___ MATERIAL PROVIDED

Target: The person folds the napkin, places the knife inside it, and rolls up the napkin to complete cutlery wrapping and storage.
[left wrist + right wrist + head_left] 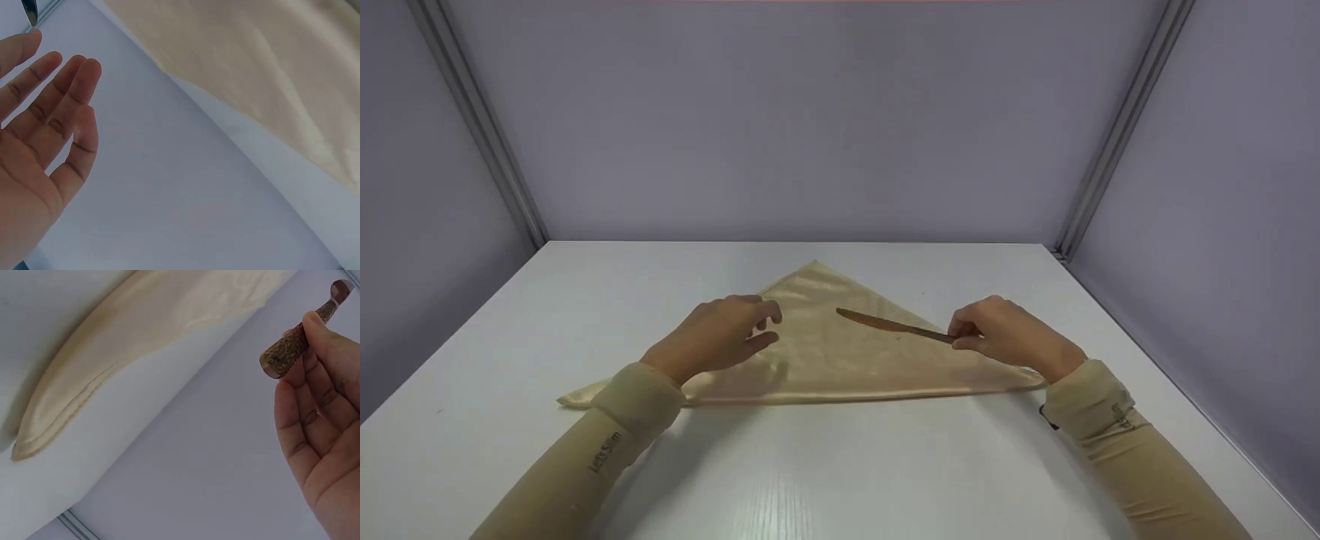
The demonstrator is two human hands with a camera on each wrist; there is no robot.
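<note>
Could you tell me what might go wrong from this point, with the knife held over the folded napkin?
The right hand pinches the knife only at the handle end, so it could tip or slip from the fingers. The blade points across the napkin, so it might snag or drag the smooth fabric and spoil the triangular fold. The left hand hovers open near the blade tip and holds nothing down, so the cloth could slide on the white table.

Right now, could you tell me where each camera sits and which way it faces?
Head: worn high, looking down at the table, the cloth, both hands and sleeves.
Left wrist: by the left hand, open palm showing, facing the cloth.
Right wrist: by the right hand, which pinches the knife, facing the cloth.
All three share the cloth.
</note>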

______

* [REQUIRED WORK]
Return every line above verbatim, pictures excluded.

* [PROBLEM SOLUTION]
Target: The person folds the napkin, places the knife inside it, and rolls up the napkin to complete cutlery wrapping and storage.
[left wrist + right wrist + head_left] 
The demonstrator is two human hands with a camera on each wrist; there is no robot.
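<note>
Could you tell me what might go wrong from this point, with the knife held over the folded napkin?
The right hand pinches the knife only at the handle end, so it could tip or slip from the fingers. The blade points across the napkin, so it might snag or drag the smooth fabric and spoil the triangular fold. The left hand hovers open near the blade tip and holds nothing down, so the cloth could slide on the white table.

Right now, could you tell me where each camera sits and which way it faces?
Head: worn high, looking down at the table, the cloth, both hands and sleeves.
Left wrist: by the left hand, open palm showing, facing the cloth.
Right wrist: by the right hand, which pinches the knife, facing the cloth.
All three share the cloth.
</note>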

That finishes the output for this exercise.